== Exercise instructions ==
From the listing that follows, reproduce only the lines from the one holding "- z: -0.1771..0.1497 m" through the one holding "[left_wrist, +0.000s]", both included, with no pictures.

== Data for this exercise ==
━━━
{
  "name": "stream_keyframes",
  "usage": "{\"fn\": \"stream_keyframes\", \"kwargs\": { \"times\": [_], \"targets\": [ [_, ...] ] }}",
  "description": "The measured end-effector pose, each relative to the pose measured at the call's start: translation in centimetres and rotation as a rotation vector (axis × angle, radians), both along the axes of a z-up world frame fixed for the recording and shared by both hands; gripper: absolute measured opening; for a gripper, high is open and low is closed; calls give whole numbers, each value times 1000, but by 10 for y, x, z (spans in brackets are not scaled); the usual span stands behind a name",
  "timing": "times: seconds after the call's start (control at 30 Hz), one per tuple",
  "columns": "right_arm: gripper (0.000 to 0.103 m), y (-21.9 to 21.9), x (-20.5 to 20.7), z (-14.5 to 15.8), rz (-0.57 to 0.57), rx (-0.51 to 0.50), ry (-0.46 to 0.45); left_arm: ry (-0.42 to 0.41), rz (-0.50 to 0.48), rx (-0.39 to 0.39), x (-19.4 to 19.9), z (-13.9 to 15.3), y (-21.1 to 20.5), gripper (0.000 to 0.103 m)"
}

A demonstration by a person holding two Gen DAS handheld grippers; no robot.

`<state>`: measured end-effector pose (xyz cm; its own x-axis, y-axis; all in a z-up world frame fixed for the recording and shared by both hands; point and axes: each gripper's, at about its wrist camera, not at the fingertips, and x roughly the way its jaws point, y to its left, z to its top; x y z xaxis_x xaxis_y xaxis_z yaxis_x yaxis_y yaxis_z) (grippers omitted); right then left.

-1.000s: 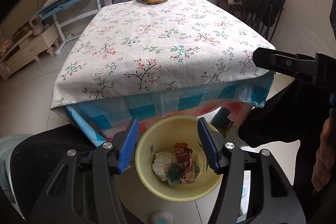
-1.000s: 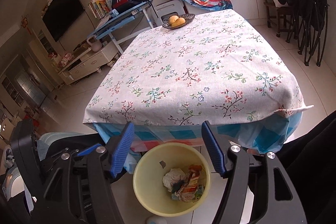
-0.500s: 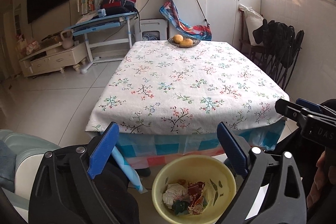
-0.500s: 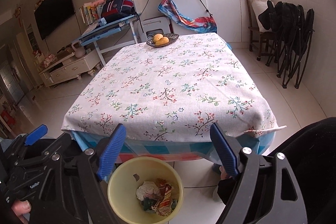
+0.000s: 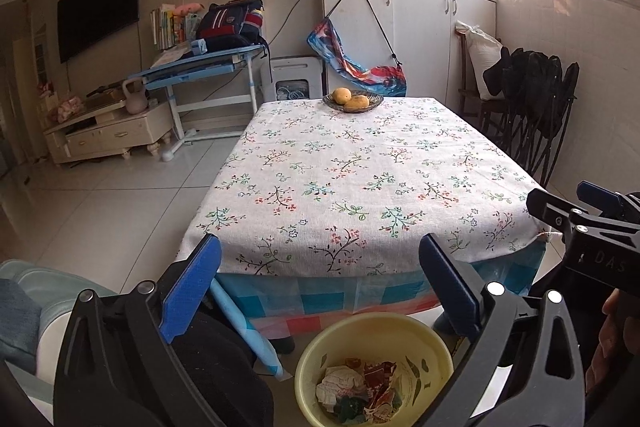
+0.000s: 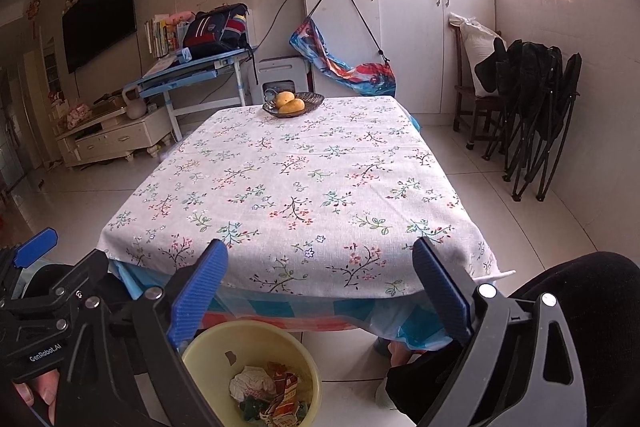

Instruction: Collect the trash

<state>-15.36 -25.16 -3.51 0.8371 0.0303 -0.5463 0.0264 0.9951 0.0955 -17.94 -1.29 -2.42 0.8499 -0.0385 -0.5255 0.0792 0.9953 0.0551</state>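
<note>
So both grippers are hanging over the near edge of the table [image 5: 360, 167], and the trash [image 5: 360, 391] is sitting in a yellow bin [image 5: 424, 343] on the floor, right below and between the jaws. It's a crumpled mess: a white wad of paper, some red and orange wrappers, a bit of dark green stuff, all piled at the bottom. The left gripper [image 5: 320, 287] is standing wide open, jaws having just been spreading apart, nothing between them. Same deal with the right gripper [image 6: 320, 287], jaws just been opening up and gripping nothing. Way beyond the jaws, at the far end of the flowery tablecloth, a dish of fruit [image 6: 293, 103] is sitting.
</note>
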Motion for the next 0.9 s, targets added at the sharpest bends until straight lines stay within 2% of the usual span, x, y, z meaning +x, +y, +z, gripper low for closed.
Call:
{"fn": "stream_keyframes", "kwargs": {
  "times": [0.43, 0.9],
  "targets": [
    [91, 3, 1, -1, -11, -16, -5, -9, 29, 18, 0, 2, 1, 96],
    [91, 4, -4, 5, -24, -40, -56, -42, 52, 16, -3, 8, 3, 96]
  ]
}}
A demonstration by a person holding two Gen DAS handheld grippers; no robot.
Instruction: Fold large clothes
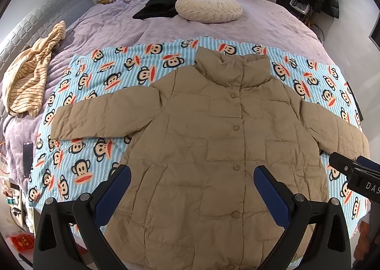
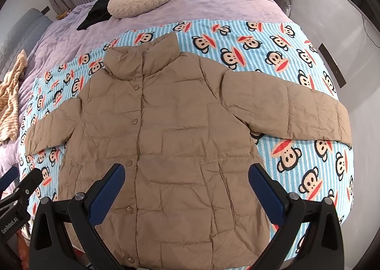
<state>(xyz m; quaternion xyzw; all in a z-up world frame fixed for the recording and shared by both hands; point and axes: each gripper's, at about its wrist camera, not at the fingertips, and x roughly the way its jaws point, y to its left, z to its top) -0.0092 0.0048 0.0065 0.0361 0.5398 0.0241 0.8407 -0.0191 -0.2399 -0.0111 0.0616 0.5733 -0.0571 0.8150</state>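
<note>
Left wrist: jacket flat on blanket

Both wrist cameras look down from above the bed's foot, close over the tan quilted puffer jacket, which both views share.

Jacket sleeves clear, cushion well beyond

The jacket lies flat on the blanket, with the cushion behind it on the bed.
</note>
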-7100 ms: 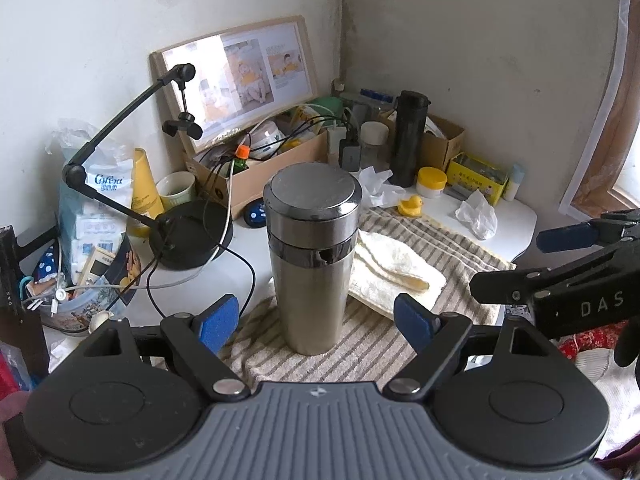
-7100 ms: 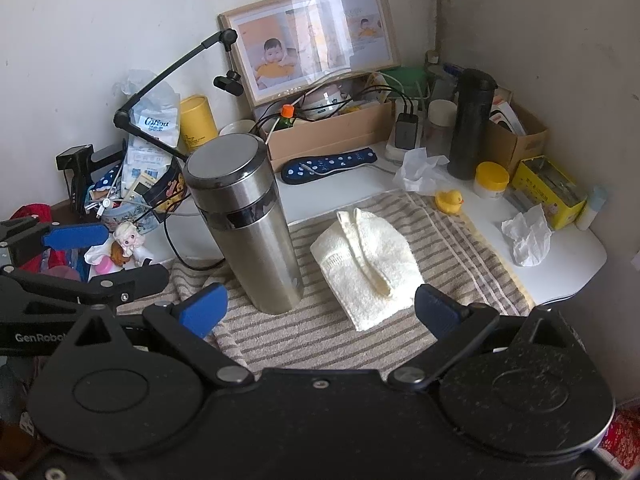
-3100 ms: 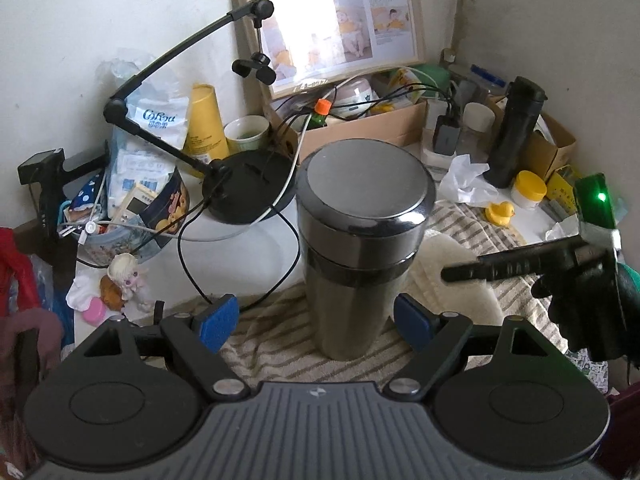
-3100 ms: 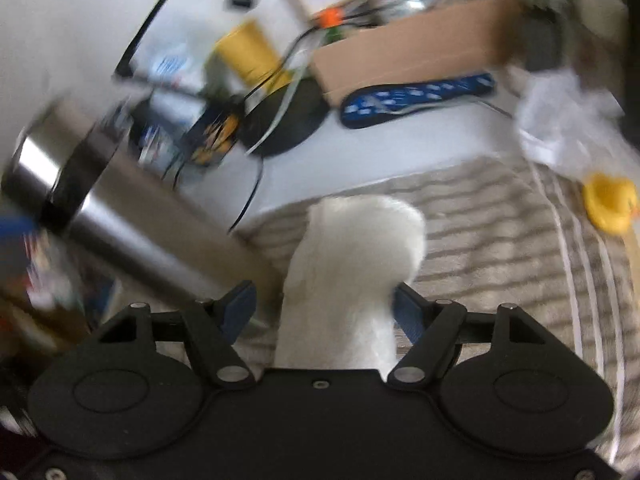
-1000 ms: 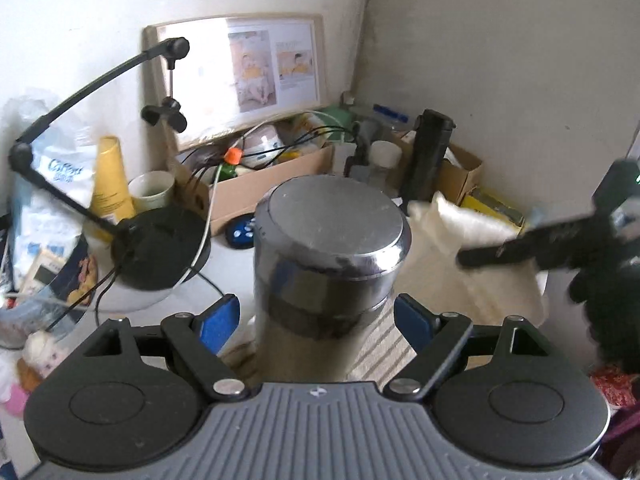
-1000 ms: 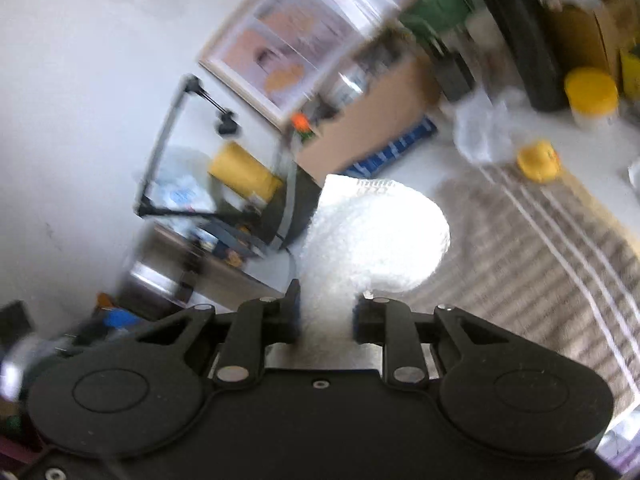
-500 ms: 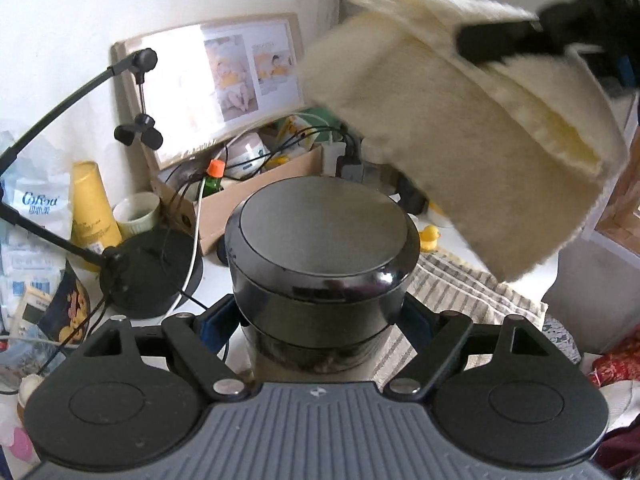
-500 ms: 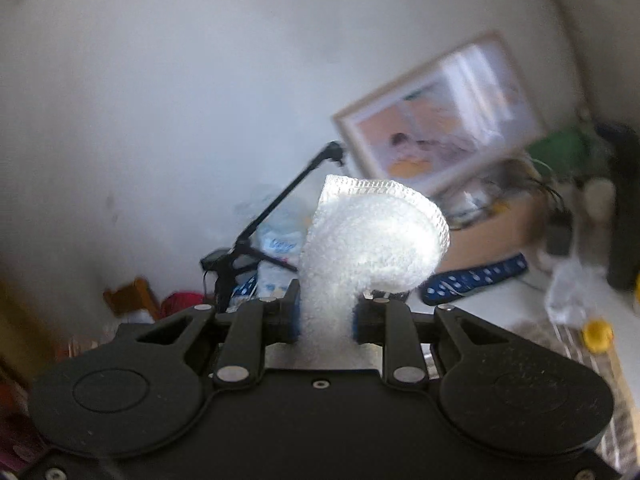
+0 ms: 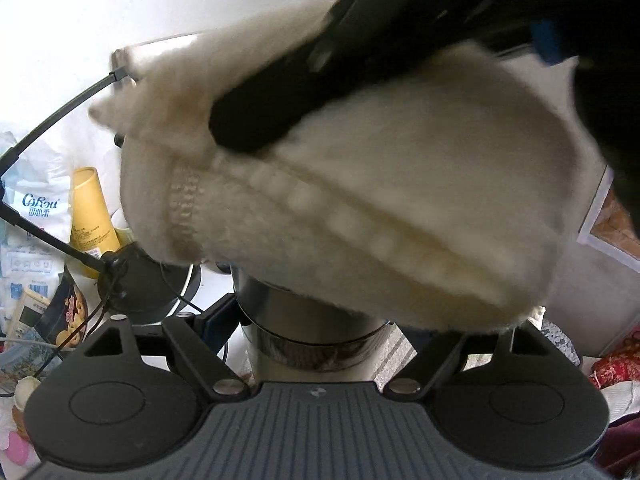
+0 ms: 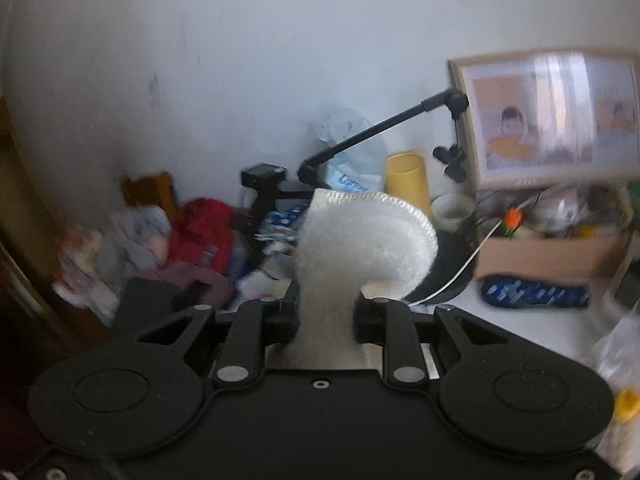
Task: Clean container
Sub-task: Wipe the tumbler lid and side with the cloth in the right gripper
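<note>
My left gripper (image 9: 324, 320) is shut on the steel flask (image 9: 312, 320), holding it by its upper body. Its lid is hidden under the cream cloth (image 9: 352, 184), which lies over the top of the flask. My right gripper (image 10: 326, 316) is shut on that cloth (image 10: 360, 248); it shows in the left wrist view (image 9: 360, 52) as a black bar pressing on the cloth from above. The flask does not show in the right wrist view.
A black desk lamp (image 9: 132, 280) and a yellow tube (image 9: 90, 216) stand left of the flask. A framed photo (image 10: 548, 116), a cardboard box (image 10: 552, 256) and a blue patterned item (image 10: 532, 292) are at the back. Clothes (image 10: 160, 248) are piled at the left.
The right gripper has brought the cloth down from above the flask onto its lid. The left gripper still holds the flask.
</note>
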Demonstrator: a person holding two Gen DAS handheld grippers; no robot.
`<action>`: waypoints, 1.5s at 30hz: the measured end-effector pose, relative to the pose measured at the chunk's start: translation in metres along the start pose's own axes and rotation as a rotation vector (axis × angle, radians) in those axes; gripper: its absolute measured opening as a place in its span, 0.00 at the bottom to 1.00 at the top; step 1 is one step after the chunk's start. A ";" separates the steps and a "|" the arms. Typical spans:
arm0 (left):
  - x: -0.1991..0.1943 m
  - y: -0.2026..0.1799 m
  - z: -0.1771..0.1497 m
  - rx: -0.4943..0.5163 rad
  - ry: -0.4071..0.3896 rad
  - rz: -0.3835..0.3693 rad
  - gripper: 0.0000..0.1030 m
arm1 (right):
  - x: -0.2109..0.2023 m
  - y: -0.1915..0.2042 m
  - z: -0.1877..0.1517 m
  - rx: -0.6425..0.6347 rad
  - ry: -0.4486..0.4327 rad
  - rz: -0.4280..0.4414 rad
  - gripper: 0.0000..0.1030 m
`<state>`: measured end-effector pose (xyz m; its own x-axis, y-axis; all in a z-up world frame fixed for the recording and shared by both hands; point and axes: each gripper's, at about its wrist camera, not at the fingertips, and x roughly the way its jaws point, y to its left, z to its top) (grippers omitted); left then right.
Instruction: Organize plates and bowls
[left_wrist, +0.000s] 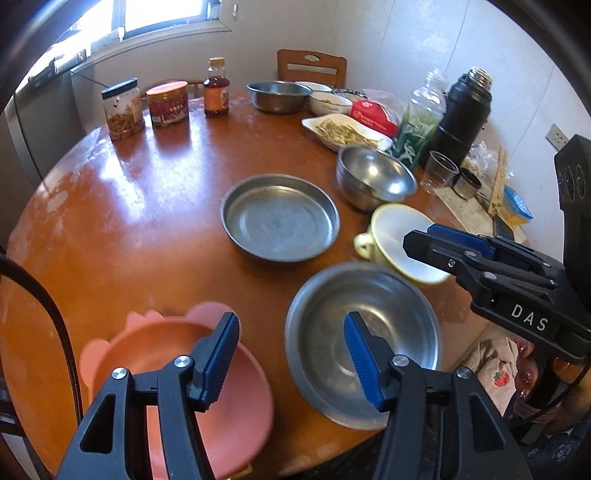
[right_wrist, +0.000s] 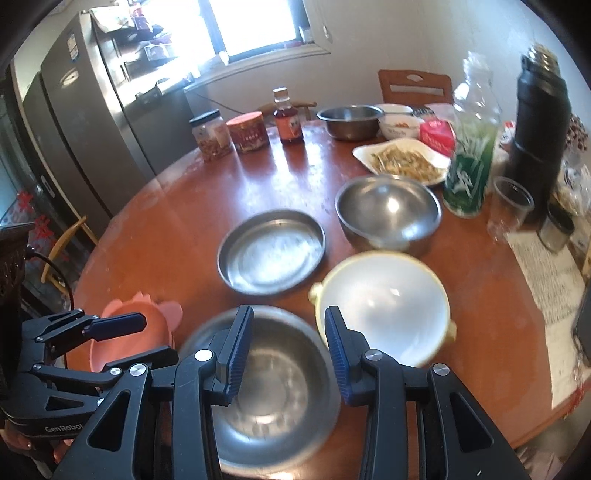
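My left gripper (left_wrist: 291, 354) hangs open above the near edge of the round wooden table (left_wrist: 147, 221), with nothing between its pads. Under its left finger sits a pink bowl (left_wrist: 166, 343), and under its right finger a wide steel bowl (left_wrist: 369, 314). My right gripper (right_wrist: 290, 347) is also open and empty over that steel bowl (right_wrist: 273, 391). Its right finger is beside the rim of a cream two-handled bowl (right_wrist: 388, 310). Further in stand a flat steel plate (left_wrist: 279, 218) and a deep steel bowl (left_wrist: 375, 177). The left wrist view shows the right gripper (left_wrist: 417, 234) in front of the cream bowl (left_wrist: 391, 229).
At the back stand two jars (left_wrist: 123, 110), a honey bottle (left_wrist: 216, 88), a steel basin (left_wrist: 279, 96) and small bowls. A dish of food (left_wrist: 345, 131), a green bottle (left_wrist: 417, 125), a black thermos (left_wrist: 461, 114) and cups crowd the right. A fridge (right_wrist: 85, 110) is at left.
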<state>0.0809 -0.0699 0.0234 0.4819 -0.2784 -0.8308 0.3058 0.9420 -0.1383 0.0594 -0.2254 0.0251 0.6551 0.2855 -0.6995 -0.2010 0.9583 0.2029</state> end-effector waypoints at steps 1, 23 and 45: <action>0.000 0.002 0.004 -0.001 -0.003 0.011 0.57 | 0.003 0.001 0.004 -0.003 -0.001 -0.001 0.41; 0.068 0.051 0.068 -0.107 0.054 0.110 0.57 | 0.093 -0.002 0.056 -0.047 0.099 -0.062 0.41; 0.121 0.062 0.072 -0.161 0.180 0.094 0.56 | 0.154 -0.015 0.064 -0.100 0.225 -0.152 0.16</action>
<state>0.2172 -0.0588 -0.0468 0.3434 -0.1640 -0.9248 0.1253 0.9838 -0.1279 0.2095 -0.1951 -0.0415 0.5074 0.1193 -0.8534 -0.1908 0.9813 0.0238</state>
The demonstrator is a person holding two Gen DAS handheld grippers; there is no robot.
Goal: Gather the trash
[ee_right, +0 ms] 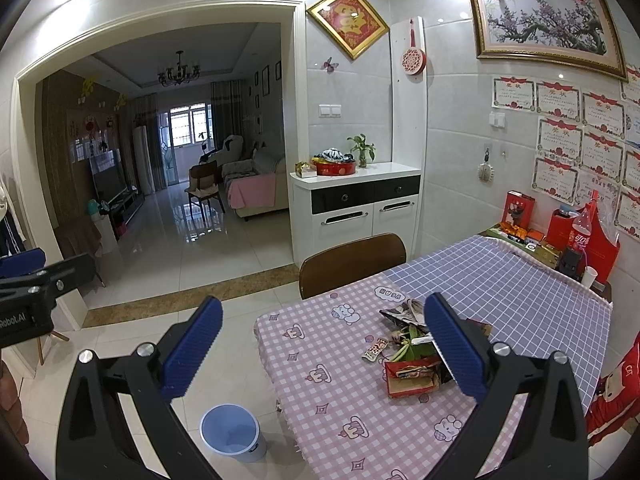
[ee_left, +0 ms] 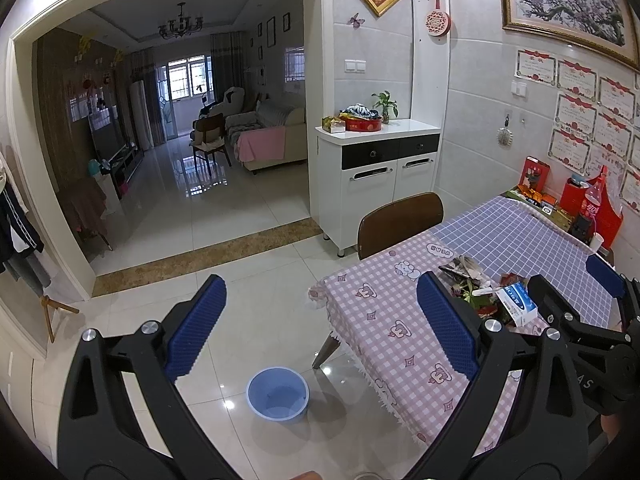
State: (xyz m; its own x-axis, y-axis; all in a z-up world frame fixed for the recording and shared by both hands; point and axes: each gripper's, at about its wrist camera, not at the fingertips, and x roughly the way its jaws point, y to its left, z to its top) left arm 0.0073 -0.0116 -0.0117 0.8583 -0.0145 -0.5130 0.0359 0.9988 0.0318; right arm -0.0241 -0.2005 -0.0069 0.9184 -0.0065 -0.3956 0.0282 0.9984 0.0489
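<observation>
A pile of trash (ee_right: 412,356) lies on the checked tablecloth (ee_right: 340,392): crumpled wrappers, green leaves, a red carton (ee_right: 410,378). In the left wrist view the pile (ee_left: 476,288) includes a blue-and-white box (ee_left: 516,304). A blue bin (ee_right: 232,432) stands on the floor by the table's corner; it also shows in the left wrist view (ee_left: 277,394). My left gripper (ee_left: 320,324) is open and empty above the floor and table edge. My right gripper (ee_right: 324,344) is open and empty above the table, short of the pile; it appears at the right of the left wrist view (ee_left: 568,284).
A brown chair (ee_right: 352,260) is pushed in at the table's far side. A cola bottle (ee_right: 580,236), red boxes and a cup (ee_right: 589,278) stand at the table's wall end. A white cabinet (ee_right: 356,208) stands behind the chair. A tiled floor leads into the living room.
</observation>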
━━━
== Response to this exercise ==
  - z: -0.1771..0.1497 m
  - rx: -0.4943..0.5163 rad
  - ry: -0.4071..0.3896 rad
  - rz: -0.3835..0.3693 rad
  - gripper: 0.0000..0.1030 m
arm1 (right):
  - x: -0.2109..0.2023 m
  - y: -0.1915..0.2042 m
  - z: -0.1877..0.1517 m
  - rx: -0.6425..0.6347 rad
  - ry: -0.4486..0.4327 rad
  - rz: -0.4280..0.4414 rad
  - gripper: 0.0000..0.1030 m
`<state>`: measured end-effector pose (xyz m; its own x-axis, y-axis; all in a z-up world frame fixed for the recording and shared by both hands; point and axes: each gripper's, at about its wrist camera, not at the fingertips, and x roughly the way its jaws point, y to its left, z to its top) (grippers omitted); left then right.
Instruction: Organize plates and bowls
[left_wrist, +0.000s] 

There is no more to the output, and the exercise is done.